SUPPLIED MATERIAL —
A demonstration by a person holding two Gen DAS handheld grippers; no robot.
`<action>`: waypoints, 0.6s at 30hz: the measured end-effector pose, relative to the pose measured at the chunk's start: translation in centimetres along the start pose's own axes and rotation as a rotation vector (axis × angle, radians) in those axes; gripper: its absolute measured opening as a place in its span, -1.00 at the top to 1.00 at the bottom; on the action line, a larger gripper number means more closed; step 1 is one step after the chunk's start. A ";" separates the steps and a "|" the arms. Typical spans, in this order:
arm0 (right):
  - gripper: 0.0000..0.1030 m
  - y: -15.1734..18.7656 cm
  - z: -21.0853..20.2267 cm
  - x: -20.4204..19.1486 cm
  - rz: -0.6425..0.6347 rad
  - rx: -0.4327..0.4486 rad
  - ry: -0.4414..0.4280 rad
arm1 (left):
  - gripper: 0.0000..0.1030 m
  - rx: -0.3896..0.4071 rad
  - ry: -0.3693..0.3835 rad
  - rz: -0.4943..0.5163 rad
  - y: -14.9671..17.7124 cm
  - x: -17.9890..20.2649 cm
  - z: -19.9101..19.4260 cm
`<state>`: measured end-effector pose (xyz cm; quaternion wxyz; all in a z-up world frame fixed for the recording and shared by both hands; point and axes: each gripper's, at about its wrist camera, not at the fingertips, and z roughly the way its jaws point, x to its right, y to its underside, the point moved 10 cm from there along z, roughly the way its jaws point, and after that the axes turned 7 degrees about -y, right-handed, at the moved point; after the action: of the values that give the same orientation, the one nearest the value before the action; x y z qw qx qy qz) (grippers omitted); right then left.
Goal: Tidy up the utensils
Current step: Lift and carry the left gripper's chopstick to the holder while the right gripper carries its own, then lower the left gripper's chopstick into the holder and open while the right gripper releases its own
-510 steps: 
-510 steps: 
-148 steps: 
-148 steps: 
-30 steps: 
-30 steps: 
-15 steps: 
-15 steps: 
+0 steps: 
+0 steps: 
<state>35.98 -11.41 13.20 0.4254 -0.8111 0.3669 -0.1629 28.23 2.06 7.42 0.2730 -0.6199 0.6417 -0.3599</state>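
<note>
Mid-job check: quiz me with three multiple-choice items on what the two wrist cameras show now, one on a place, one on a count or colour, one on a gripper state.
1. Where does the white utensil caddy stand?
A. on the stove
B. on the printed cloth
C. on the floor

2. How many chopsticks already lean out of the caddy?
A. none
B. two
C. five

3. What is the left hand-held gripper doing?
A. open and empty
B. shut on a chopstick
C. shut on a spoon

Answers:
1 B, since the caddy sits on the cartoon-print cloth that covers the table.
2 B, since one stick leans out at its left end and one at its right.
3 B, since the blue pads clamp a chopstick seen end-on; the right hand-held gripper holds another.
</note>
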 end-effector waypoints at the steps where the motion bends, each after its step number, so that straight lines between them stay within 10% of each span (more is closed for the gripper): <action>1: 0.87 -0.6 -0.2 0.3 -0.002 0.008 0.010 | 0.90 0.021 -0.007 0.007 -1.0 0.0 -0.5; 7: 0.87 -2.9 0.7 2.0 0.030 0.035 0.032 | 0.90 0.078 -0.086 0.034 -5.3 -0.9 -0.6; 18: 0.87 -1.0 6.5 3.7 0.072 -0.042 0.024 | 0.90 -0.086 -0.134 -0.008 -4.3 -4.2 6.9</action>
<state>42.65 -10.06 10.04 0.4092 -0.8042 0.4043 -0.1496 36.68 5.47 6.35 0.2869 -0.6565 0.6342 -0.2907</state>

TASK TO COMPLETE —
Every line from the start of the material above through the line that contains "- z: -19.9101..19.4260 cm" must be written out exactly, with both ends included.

SOLVED EXERCISE —
A demonstration by a person holding two Gen DAS handheld grippers; no robot.
`<action>`: waypoints, 0.6s at 30hz: the measured end-effector pose, relative to the pose measured at the chunk's start: translation in centimetres along the start pose's own axes and rotation as a rotation vector (axis × angle, radians) in those axes; gripper: its absolute measured opening as a place in its span, -1.00 at the top to 1.00 at the bottom; on the action line, a larger gripper number means more closed; step 1 is one step after the chunk's start. A ";" separates the steps and a "|" the arms. Typical spans, in this order:
arm0 (right):
  - gripper: 0.0000..0.1030 m
  - y: -15.1734..18.7656 cm
  - z: -21.0853..20.2267 cm
  - x: -20.4204..19.1486 cm
  - rz: -0.6425..0.6347 rad
  - rx: -0.4327..0.4486 rad
  - ry: -0.4414..0.4280 rad
arm1 (left):
  - gripper: 0.0000..0.1030 m
  - rx: -0.3896..0.4071 rad
  - ry: -0.3693..0.3835 rad
  - rz: -0.4943..0.5163 rad
  - y: -14.9671..17.7124 cm
  - x: -17.9890..20.2649 cm
  - z: -19.9101..19.4260 cm

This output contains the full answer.